**TRY IT**
Everything in the listing below from the line containing "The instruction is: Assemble" through the line containing "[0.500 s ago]" must be repeated exactly; the remaining lines are not wanted.

——————————

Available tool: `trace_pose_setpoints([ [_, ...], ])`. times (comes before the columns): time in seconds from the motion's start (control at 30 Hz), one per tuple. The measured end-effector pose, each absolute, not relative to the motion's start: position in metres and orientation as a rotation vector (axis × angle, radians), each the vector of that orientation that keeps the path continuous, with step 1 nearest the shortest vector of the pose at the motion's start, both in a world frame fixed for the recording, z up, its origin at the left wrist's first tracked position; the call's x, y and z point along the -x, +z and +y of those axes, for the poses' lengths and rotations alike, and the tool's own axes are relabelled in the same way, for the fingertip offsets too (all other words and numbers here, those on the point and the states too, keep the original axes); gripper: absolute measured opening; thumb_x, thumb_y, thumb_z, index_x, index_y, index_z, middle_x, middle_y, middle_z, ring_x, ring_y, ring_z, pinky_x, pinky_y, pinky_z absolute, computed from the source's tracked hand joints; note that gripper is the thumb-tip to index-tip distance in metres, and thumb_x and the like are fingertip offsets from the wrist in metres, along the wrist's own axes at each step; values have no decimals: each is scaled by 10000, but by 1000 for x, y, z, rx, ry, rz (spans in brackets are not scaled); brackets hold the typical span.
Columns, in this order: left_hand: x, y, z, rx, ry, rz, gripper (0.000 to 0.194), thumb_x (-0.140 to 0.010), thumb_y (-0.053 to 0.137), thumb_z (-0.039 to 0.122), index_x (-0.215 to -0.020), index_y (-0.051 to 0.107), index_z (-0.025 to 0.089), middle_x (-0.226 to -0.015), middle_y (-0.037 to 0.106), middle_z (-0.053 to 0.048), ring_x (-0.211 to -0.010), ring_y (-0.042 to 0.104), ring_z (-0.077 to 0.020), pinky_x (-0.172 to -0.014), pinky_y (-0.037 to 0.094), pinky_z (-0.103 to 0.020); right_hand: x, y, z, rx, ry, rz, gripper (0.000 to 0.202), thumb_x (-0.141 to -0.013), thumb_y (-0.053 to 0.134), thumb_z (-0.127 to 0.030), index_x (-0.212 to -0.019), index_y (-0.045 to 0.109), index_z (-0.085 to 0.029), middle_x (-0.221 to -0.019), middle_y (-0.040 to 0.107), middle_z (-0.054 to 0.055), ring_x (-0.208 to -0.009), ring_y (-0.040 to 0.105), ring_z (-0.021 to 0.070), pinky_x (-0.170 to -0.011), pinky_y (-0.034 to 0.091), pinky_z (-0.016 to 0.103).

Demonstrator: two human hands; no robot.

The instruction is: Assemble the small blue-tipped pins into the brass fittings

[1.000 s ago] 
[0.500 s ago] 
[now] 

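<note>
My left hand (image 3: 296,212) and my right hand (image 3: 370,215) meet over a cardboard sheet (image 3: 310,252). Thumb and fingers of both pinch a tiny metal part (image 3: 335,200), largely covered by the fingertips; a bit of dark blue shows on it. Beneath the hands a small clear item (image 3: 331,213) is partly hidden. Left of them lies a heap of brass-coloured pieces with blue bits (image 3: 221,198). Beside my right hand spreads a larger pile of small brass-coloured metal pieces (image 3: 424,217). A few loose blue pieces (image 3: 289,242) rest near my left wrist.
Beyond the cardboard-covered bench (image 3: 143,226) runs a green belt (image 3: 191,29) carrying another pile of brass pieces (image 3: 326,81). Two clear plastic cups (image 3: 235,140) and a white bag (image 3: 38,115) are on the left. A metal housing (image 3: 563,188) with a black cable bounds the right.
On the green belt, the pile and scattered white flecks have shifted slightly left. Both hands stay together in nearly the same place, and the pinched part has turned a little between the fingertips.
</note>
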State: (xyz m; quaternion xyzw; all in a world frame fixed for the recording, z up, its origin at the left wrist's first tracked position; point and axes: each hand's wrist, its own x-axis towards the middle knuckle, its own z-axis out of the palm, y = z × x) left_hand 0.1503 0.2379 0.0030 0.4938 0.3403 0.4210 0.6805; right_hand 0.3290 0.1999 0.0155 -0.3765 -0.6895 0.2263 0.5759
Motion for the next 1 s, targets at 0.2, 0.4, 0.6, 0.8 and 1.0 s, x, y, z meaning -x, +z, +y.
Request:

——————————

**SOLUTION FOR THIS PROBLEM**
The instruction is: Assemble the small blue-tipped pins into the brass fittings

[1.000 s ago] 
[0.500 s ago] 

This exercise requires no further response.